Re: Oracle10g/11g, scrollable cursors, and JDBC scrollable result

From: ddf <oratune_at_msn.com>
Date: Wed, 1 Oct 2008 08:11:43 -0700 (PDT)
Message-ID: <5fcb4790-76a1-405a-a132-19ef2d5e04df@x35g2000hsb.googlegroups.com>


Comments embedded.

On Sep 30, 6:51 pm, jms <jesus.m.sa..._at_gmail.com> wrote:
> According to the following documents from Oracle's JDBC drivers for
> 10g and 11g:
>
> http://download.oracle.com/docs/cd/B19306_01/java.102/b14355/resltset...
>
> http://download.oracle.com/docs/cd/B28359_01/java.111/b31224/resltset...
>
> To quote:
>
> "Oracle JDBC Implementation for Result Set Scrollability
>
> Because the underlying server does not support scrollable cursors,
> Oracle JDBC must implement scrollability in a separate layer.
>
> It is important to be aware that this is accomplished by using a
> client-side memory cache to store rows of a scrollable result set.
>
> Important:
> Because all rows of any scrollable result set are stored in the client-
> side cache, a situation where the result set contains many rows, many
> columns, or very large columns might cause the client-side Java
> virtual machine (JVM) to fail. Do not specify scrollability for a
> large result set."
>
> But Oracle's own documentation for the database server itself says
> that it does support scrollable cursors:
>
> http://download.oracle.com/docs/cd/B19306_01/server.102/b14220/sqlpls...
>
> So the question is ... what does Oracle's JDBC thin driver actually
> do ??

Implements JDBC 2.0 result set functionality.

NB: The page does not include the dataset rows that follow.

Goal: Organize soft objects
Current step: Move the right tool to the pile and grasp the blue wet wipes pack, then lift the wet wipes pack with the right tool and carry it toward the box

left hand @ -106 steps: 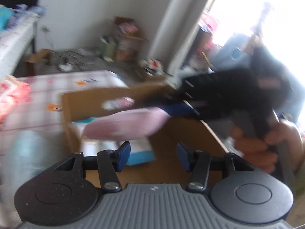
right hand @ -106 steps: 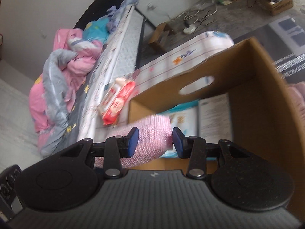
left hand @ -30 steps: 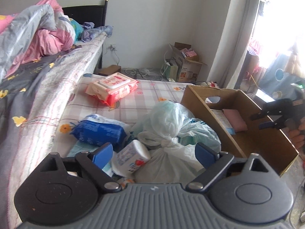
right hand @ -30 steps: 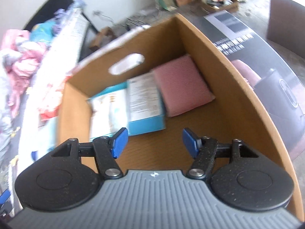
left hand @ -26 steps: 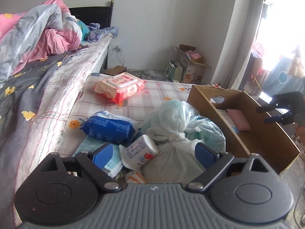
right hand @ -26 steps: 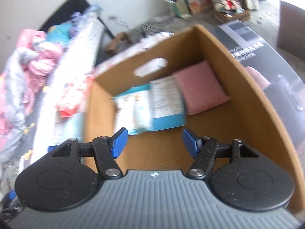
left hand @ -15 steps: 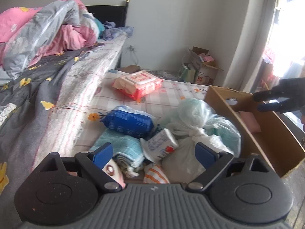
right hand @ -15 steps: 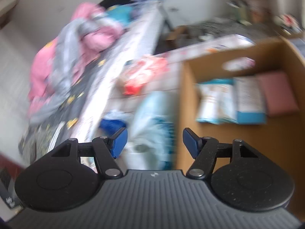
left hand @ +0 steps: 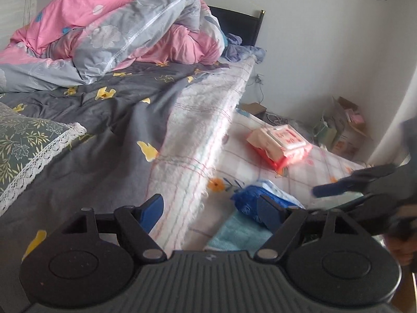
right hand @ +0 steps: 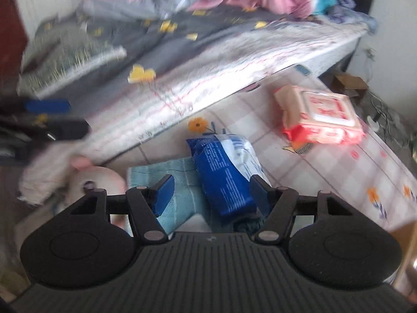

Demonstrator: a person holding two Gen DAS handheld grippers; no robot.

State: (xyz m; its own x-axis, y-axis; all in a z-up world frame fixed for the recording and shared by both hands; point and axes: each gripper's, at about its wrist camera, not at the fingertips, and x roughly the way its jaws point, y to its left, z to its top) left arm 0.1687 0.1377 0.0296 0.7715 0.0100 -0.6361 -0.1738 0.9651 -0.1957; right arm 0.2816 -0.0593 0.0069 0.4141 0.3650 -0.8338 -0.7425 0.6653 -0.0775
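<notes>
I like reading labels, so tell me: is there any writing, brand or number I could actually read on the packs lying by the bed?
None can be read.
Red and white wipes pack: red print on its lid, too blurred to read.
Blue pack: lines of small white print, too small and blurred to read.
Cardboard box in the far corner: reddish marks, too small to read.
Right gripper: small pale mark on its body, not legible.

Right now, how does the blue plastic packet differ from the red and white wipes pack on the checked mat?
The blue plastic packet is dark blue with a white end; the red and white wipes pack is red with a pale top panel. The blue packet lies partly on a folded teal towel; the wipes pack lies alone, farther off. Both are soft plastic packs lying flat.
</notes>
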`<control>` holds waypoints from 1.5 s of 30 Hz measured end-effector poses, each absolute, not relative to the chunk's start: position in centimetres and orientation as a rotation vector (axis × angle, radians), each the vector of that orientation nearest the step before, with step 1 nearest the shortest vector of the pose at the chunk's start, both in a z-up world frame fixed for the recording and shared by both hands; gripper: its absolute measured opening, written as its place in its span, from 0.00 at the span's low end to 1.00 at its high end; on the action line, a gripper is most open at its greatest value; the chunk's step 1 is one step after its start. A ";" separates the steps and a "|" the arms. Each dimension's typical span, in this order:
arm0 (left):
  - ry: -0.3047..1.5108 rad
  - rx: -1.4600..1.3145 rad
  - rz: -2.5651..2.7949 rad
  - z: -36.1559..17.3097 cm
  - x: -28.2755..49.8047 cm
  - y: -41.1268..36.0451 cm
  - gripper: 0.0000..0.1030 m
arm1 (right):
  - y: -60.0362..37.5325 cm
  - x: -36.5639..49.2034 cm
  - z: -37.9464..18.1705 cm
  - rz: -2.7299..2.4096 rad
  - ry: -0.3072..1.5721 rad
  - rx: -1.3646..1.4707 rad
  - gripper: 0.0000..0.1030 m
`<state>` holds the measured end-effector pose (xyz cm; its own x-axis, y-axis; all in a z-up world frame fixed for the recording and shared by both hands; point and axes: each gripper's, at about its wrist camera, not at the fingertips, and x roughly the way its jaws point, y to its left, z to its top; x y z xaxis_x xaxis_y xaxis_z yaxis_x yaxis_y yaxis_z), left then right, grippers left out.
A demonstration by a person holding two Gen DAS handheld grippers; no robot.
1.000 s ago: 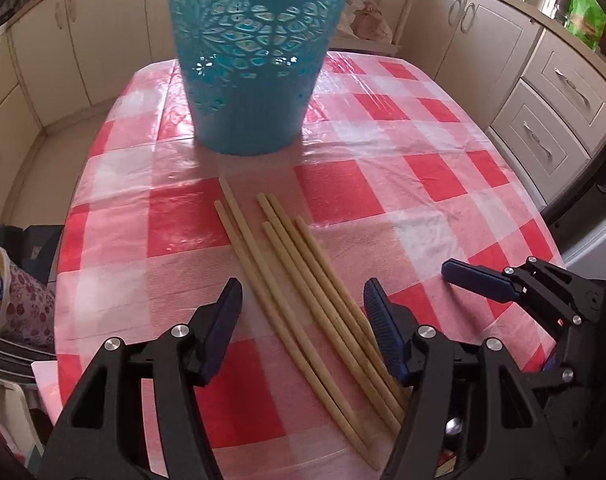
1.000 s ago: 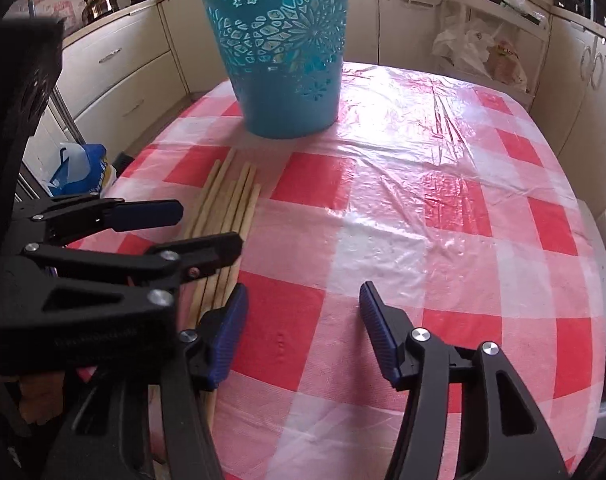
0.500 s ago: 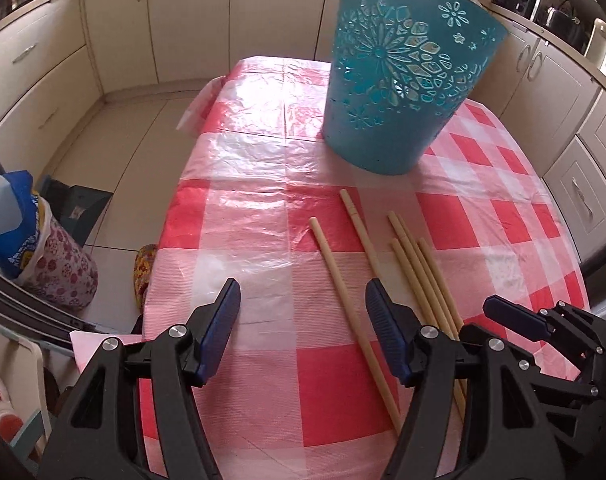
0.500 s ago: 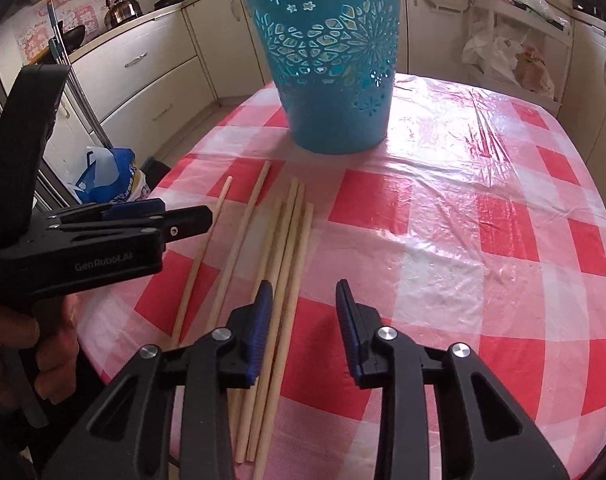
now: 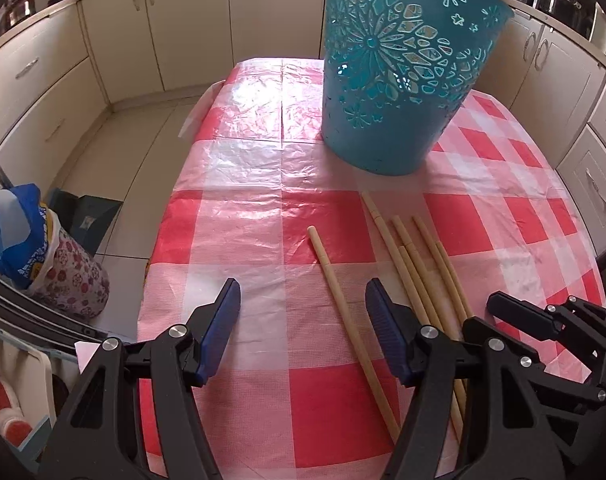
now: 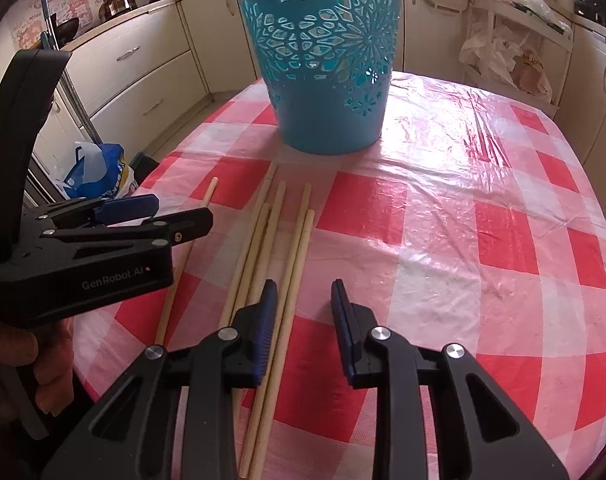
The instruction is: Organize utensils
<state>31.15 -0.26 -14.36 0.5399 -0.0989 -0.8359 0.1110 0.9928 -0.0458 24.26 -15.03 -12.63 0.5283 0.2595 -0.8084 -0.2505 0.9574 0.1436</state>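
Note:
Several wooden chopsticks [image 5: 419, 264] lie side by side on the red-and-white checked tablecloth [image 5: 243, 216], in front of a tall teal cut-out bucket [image 5: 399, 72]. One chopstick [image 5: 343, 304] lies apart to the left, between my left gripper's fingers. My left gripper [image 5: 303, 316] is open and empty above it. My right gripper [image 6: 303, 312] is partly open and empty, over the right-hand chopsticks [image 6: 295, 264]. The bucket [image 6: 323, 60] stands behind them. The left gripper [image 6: 151, 220] shows at the left of the right wrist view.
The table's left edge [image 5: 159, 264] drops to a tiled floor with a blue-and-white bag [image 5: 19, 236]. Kitchen cabinets [image 5: 583, 120] surround the table. A shelf with plastic bags [image 6: 507, 56] stands at the far right.
My left gripper has swung left, so one chopstick now lies between its fingers. My right gripper has narrowed and moved left over the bundle. One chopstick lies apart from the others.

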 end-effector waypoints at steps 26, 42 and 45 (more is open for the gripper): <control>0.964 0.038 -0.146 -14.6 30.4 -0.9 0.63 | -15.5 25.3 -12.5 0.285 0.974 0.042 0.27; 0.951 -0.111 -0.460 -14.4 29.8 -1.4 0.42 | -18.0 24.6 -12.6 0.218 0.964 -0.038 0.10; 0.957 -0.133 -0.435 -14.3 30.0 -0.2 0.41 | -18.6 24.6 -12.7 0.227 0.964 -0.015 0.10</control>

> Does it use a scrollable cursor or not ?

It does what the documentation which you posted states:

"Because the underlying server does not support scrollable cursors, Oracle JDBC must implement scrollability in a separate layer.

It is important to be aware that this is accomplished by using a client-side memory cache to store rows of a scrollable result set."

The links to the java implementation provide examples of java-style scrollable cursors. The commands to manipulate those differ greatly from those available in OCI/OCCI.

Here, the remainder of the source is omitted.